I’m making things that I know we’ll love (why wouldn’t I?!) and I know my mum, although not a big dessert eater, loves coffee flavoured ice cream. Big Man is of the opinion that a law should be passed to make it obligatory to eat ice cream every day and my dad and I will let them tuck in whilst we tuck into the cheese and nuts.

This is a Nigella Lawson recipe, and perfect for a last minute dessert if you don’t fancy making custard…

Ingredients (makes about a litre)

  • 600ml of double cream (heavy or whipping cream)
  • 1 tin of condensed milk (mine was 397g)
  • 4 tablespoons of instant espresso coffee powder

Whip all the ingredients together until thick and soft peaks are formed. Pour into your freezer proof container and freeze until solid. No churning, no whipping. Remove from the freezer a few minutes before you want to eat it to let it soften a little and enjoy. See, I told you it was easy!

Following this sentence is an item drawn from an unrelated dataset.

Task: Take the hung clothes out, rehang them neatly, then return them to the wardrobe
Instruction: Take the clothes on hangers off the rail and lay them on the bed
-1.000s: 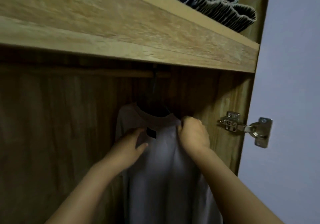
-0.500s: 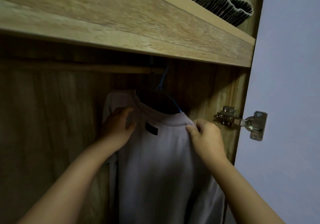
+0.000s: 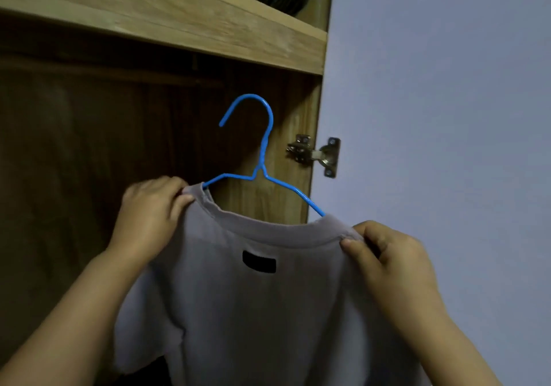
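Head view is showing the left hand and right hand pinching the shoulders of a grey shirt, each grip closed on cloth, its blue hanger clear of the wardrobe at 12 o'clock. Rehanging and returning are, I'd judge, remaining.

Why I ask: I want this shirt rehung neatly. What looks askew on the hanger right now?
The blue hanger sits tilted in the grey shirt: its arm on the right side slopes down, bare, to the collar, and the hook is off the rail. The left hand and right hand pinch the shoulders. No damage shows.
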Demonstrator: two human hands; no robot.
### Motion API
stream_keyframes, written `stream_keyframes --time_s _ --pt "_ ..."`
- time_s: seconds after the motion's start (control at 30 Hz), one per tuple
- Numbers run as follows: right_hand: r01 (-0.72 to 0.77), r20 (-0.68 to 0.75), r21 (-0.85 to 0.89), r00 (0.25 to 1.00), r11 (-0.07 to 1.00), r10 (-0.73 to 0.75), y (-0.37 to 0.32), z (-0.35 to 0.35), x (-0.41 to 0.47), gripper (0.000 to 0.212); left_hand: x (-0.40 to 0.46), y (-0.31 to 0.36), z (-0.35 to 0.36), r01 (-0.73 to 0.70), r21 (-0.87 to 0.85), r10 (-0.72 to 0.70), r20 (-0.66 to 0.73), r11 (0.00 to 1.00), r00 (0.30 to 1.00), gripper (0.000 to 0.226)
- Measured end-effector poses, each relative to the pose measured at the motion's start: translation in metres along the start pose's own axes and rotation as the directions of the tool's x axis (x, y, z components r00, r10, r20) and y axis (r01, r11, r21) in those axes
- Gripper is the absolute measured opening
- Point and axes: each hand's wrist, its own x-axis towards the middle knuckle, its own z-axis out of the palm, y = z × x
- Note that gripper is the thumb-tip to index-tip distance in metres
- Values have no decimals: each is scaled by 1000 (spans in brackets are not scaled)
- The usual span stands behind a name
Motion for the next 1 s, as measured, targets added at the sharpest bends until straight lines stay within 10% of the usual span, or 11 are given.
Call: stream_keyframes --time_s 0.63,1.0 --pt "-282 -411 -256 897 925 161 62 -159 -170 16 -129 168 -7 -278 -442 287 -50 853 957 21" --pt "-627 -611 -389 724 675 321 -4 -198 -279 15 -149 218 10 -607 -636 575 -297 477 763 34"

66 thoughts on “The Easiest Coffee Ice Cream You Will Ever Make

    1. Thanks Betsey – I had to do several taste tests just to be sure it really was as good as I’m telling you all. And yes…it is! All good wishes to you and yours and hopefully a more peaceful 2014 for you than this year has been!

  1. Panettone…Torrone…seems like the Chez Chica is going all rhymey with their Christmas fare this year ;). Wish I could find a recipe for torrone that didn’t involve egg whites but that would be a bit like a pavlova…somewhat impossible methinks.

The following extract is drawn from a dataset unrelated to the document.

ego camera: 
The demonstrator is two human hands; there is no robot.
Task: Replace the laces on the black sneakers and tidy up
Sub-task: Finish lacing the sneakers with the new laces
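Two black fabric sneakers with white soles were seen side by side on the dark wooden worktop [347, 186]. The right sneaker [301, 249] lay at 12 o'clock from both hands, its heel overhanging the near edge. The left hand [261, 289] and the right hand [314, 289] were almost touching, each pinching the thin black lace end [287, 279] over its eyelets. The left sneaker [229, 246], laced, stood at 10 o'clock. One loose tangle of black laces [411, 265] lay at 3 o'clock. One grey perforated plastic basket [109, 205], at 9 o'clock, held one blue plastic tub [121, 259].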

    My mum used to breed geese and sell them at Christmas and when I was a little kid I was terrified of them. They ALL looked like bungalows to me and were only marginally less scary sans feathers but complete with giblets (ech).

    Big man and Steve would get on. Icecream is not negotiable and now he has discovered how easy and how much better homemade icecream is to prepare (and how little it costs…) he has been converted. Icecream will grace our Christmas table as well :). The only sad thing about being a vegan is that you don’t get to tackle a cheese platter with gusto. I am a complete and utter cheese hog. I love them all. “Give me your brie, your Stilton, Your swaddled masses yearning to breathe free, the glorious produce of your teeming shore. Send these, the creamy, blue veined and strong, to me: I lift my lamp beside the golden door.” (Those Frogs certainly knew how to give a gift didn’t they? and it didn’t stop with the Statue of Liberty!)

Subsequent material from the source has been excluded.